What you will do. Could you write out the opening lines of the data, word for word, stopping after the line that contains "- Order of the"?

---*---

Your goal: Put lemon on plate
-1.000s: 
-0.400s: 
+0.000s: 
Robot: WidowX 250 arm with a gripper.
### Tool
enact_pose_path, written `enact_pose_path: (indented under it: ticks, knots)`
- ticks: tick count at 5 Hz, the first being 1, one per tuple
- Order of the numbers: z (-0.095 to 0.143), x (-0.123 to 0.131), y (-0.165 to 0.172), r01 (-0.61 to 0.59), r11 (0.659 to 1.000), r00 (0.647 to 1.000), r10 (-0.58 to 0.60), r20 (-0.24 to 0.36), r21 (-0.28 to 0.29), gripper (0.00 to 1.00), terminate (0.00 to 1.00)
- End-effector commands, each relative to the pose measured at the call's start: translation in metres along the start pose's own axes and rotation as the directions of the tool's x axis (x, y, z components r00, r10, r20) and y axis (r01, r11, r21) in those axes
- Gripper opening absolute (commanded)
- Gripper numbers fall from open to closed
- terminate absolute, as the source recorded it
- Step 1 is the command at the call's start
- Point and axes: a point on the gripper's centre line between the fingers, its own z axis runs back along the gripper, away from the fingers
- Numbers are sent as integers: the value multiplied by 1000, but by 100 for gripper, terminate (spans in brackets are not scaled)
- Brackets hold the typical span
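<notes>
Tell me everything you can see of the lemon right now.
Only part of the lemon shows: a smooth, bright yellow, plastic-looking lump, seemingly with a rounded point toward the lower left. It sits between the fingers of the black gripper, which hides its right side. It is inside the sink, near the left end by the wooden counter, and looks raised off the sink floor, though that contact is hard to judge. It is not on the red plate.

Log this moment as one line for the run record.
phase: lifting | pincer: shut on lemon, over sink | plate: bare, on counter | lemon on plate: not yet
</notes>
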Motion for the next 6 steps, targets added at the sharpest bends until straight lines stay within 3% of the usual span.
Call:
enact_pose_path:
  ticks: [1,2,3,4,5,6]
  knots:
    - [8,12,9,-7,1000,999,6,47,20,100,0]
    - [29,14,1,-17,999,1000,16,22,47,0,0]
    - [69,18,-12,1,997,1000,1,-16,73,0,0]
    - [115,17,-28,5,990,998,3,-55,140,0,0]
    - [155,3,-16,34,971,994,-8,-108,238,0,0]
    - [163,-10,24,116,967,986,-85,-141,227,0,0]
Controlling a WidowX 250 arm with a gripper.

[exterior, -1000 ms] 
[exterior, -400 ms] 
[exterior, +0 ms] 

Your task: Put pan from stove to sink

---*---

Reply to the task.
Your goal: Put lemon on plate
-1.000s: 
-0.400s: 
+0.000s: 
Robot: WidowX 250 arm with a gripper.
### Tool
enact_pose_path, written `enact_pose_path: (indented under it: ticks, knots)`
- ticks: tick count at 5 Hz, the first being 1, one per tuple
- Order of the numbers: z (-0.095 to 0.143), x (-0.123 to 0.131), y (-0.165 to 0.172), r01 (-0.61 to 0.59), r11 (0.659 to 1.000), r00 (0.647 to 1.000), r10 (-0.58 to 0.60), r20 (-0.24 to 0.36), r21 (-0.28 to 0.29), gripper (0.00 to 1.00), terminate (0.00 to 1.00)

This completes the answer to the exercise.